- Task brief -
Search the material for "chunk" and show all lines that contain it.

++++++

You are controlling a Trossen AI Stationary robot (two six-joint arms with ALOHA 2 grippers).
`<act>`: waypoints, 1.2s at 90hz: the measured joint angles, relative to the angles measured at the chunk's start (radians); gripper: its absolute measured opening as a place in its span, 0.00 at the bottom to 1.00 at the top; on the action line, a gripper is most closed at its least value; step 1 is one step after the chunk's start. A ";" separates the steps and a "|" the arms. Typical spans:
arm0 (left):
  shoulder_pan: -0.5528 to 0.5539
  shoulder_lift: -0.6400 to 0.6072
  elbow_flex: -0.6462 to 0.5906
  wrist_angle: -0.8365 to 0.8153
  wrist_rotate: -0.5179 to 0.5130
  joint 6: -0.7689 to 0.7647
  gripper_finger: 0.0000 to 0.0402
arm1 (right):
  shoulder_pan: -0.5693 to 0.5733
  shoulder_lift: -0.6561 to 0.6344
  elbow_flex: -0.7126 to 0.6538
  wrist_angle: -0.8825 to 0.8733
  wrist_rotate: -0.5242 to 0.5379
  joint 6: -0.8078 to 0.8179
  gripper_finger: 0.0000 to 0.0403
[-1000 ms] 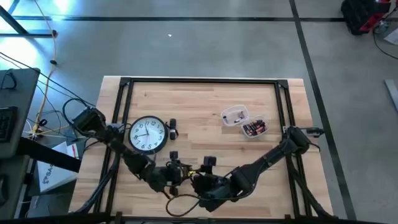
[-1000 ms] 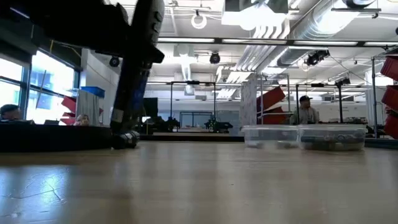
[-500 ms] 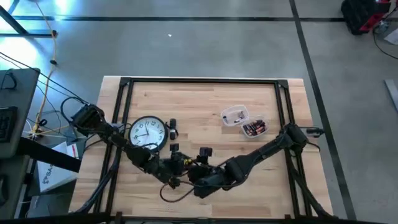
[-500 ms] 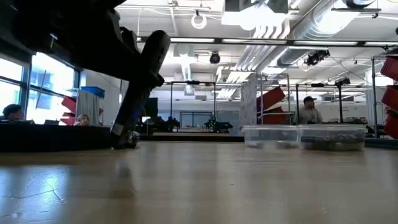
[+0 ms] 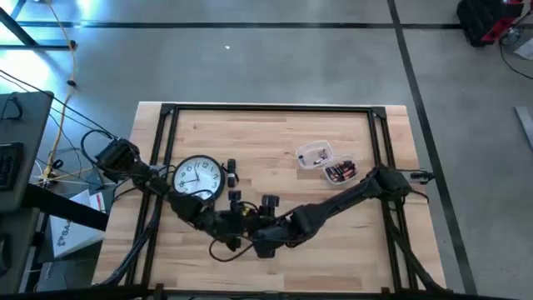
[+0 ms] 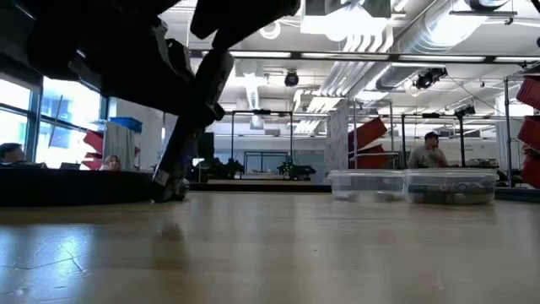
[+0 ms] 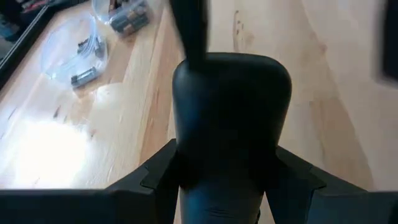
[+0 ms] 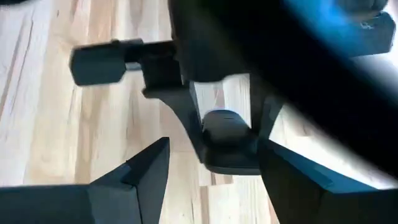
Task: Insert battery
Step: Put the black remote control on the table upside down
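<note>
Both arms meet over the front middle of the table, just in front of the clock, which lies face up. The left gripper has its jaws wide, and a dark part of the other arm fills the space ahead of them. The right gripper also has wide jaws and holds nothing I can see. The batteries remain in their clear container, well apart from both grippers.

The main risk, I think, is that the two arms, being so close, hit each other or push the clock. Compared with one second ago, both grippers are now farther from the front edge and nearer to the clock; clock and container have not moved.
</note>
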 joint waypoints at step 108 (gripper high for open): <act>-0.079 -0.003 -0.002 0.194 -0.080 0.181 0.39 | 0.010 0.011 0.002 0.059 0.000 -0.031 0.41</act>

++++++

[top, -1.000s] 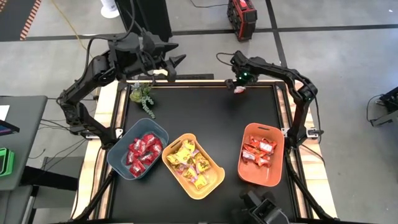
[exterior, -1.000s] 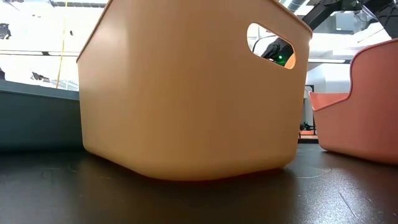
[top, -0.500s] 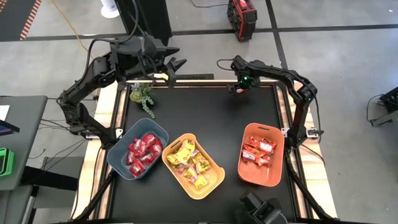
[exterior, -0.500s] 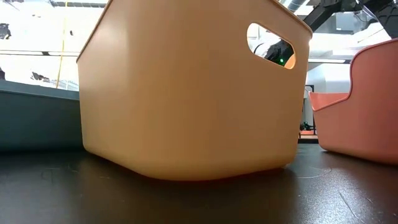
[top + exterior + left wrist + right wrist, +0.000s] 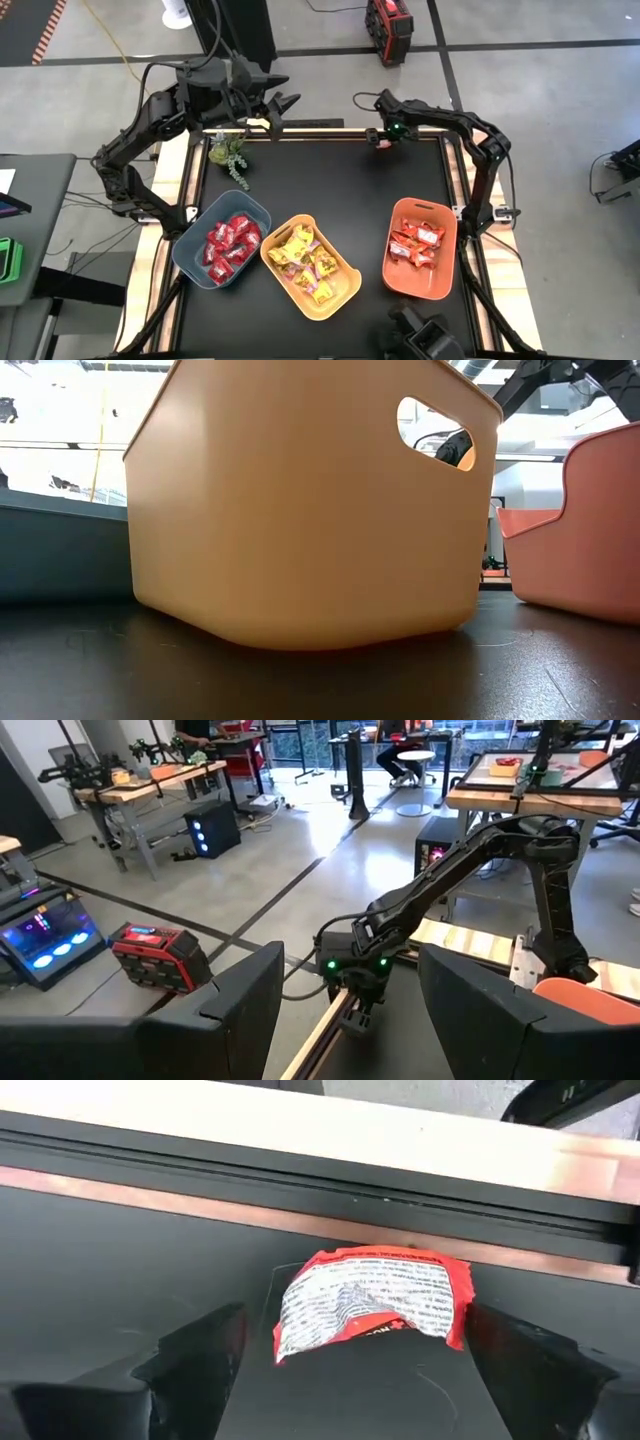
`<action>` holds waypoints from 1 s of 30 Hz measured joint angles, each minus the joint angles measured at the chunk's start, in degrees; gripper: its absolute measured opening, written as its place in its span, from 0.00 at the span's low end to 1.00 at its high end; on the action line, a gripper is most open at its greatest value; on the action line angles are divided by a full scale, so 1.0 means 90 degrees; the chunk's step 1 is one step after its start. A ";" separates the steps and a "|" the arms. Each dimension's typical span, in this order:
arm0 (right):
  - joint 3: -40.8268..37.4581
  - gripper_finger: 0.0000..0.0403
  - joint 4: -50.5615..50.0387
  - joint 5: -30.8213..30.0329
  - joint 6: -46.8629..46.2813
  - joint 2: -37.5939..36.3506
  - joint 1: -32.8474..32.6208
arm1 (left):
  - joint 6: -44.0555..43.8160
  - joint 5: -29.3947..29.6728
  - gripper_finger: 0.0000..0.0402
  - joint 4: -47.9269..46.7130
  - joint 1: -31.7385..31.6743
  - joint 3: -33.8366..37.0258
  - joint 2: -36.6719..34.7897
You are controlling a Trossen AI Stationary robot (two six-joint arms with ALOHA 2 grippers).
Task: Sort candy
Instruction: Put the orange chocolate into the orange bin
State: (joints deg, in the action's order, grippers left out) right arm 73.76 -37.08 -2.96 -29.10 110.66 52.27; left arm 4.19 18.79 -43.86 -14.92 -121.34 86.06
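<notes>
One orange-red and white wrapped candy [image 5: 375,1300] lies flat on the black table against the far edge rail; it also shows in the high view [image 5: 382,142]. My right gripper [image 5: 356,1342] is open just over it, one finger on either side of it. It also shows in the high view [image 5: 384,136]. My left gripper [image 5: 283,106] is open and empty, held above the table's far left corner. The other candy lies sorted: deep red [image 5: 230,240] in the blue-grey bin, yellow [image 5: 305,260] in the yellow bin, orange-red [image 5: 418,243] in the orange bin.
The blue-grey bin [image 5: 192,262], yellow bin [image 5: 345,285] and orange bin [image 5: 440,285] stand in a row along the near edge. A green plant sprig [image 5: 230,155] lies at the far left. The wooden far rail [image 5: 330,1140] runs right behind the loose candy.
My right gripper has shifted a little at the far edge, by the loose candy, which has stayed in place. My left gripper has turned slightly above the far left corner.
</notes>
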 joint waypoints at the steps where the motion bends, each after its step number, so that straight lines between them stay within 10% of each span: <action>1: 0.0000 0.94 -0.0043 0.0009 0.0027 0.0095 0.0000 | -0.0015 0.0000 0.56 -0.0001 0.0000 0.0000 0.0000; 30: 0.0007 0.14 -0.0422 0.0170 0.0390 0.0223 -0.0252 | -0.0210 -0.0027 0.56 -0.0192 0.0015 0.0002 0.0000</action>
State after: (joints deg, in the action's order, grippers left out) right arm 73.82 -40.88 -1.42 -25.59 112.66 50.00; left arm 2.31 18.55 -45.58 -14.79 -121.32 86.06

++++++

- Result for this exercise -
`<act>`: waypoints, 1.2s at 90hz: the measured joint angles, relative to the angles measured at the chunk's start (radians); gripper: its absolute measured opening as a place in its span, 0.00 at the bottom to 1.00 at the top; on the action line, a gripper is most closed at its least value; step 1 is one step after the chunk's start. A ";" separates the steps and a "|" the arms. Typical spans:
`<action>` holds waypoints from 1 s of 30 Hz measured joint angles, each minus the joint angles measured at the chunk's start, in degrees; gripper: its absolute measured opening, written as its place in its span, from 0.00 at the span's low end to 1.00 at its high end; on the action line, a gripper is most open at its greatest value; on the action line angles are divided by a full scale, so 1.0 means 90 degrees; the chunk's step 1 is one step after its start. A ";" separates the steps and a "|" the arms. Each dimension's typical span, in this order:

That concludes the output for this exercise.